Saved entries:
────
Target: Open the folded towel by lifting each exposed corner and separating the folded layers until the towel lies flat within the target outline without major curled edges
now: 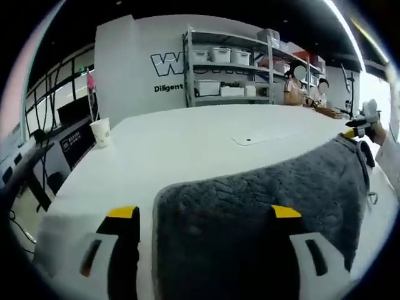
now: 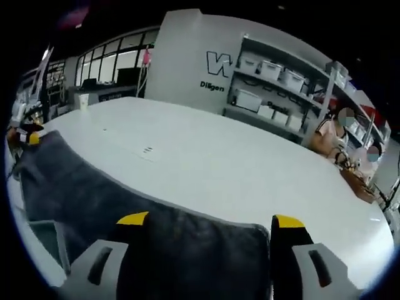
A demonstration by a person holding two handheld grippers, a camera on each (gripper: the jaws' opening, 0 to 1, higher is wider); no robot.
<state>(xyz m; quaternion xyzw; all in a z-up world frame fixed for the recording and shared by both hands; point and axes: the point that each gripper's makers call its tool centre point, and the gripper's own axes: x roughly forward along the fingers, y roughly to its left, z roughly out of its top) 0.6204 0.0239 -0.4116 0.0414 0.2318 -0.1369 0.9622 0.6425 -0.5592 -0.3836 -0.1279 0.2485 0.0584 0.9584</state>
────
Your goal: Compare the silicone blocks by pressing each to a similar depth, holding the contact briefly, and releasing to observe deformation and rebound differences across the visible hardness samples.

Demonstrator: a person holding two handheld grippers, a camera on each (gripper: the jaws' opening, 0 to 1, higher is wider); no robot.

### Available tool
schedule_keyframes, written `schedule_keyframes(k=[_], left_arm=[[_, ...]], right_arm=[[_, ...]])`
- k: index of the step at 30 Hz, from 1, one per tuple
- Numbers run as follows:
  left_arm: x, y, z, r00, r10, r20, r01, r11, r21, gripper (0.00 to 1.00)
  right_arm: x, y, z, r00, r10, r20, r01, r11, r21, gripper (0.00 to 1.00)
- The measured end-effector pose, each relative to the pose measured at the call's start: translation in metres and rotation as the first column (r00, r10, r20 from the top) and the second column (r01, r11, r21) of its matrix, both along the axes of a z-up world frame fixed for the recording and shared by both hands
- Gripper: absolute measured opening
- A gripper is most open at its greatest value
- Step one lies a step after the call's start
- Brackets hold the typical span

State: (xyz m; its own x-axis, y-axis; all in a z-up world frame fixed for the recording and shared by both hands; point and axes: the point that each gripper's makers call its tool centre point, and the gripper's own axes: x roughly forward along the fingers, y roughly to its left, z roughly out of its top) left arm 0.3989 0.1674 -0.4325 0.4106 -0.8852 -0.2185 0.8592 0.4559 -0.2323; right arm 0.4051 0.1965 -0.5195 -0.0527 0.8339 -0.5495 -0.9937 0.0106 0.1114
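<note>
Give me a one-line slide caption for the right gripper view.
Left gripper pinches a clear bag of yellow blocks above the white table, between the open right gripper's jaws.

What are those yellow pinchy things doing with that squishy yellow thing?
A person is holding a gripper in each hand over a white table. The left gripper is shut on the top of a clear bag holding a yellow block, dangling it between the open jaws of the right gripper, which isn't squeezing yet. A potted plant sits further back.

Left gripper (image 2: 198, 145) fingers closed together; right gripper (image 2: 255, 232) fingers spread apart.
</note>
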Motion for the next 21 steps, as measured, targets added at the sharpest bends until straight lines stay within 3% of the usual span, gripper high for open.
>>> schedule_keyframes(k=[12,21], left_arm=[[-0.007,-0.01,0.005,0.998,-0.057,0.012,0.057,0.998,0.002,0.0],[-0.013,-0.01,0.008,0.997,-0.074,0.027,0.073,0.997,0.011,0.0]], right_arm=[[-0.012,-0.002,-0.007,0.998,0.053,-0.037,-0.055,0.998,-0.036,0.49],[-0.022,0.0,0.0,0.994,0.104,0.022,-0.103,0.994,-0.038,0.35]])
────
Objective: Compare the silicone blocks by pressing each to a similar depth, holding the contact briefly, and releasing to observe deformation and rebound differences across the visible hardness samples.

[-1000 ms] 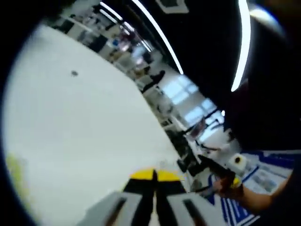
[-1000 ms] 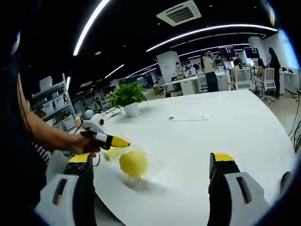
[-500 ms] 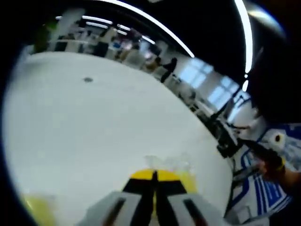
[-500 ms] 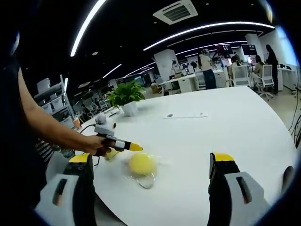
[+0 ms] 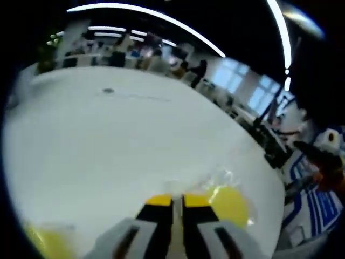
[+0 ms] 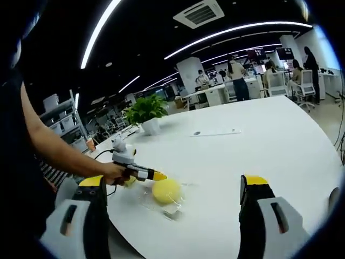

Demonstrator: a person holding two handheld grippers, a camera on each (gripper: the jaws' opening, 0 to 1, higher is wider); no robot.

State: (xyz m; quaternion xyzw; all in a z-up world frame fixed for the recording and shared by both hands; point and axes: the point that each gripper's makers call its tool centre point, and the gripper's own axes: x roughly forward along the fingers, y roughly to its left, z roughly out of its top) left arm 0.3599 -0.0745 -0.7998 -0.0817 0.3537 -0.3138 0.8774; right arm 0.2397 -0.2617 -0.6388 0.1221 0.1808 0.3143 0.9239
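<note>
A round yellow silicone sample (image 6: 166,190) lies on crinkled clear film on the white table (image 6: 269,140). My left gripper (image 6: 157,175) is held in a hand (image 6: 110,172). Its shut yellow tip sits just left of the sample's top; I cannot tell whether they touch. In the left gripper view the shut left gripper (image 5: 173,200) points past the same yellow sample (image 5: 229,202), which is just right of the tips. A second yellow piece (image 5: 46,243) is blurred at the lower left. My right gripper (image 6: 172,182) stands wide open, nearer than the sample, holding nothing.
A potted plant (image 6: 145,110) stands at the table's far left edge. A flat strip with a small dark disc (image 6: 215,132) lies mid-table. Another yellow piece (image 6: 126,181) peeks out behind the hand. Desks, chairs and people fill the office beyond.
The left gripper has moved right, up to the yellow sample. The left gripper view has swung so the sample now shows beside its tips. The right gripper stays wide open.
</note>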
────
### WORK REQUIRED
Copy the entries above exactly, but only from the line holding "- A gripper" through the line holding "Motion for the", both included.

### YOUR SOLUTION
- A gripper is most open at its greatest value
- Step one lies a step after the call's start
- Brackets hold the typical span

State: (xyz m; its own x-axis, y-axis; all in a z-up world frame fixed for the recording and shared by both hands; point and axes: the point that each gripper's makers call its tool centre point, and the gripper's own axes: x roughly forward along the fingers, y roughly to its left, z roughly out of its top) left arm 0.3989 0.1674 -0.4325 0.4106 -0.8852 -0.2185 0.8592 0.4559 -0.2323; right arm 0.4051 0.1965 -0.5195 -0.0527 0.8339 -0.5495 -0.9937 0.0106 0.1114
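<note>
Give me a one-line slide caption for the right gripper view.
Left gripper pinches a clear bag of yellow blocks above the white table, between the open right gripper's jaws.

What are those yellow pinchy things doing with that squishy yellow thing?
A person is holding a gripper in each hand over a white table. The left gripper is shut on the top of a clear bag holding a yellow block, dangling it between the open jaws of the right gripper, which isn't squeezing yet. A potted plant sits further back.

Left gripper (image 2: 198, 145) fingers closed together; right gripper (image 2: 255, 232) fingers spread apart.
</note>
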Motion for the next 21 steps, as measured, targets added at the sharpest bends until straight lines stay within 3% of the usual span, gripper high for open.

Work on this exercise has been completed.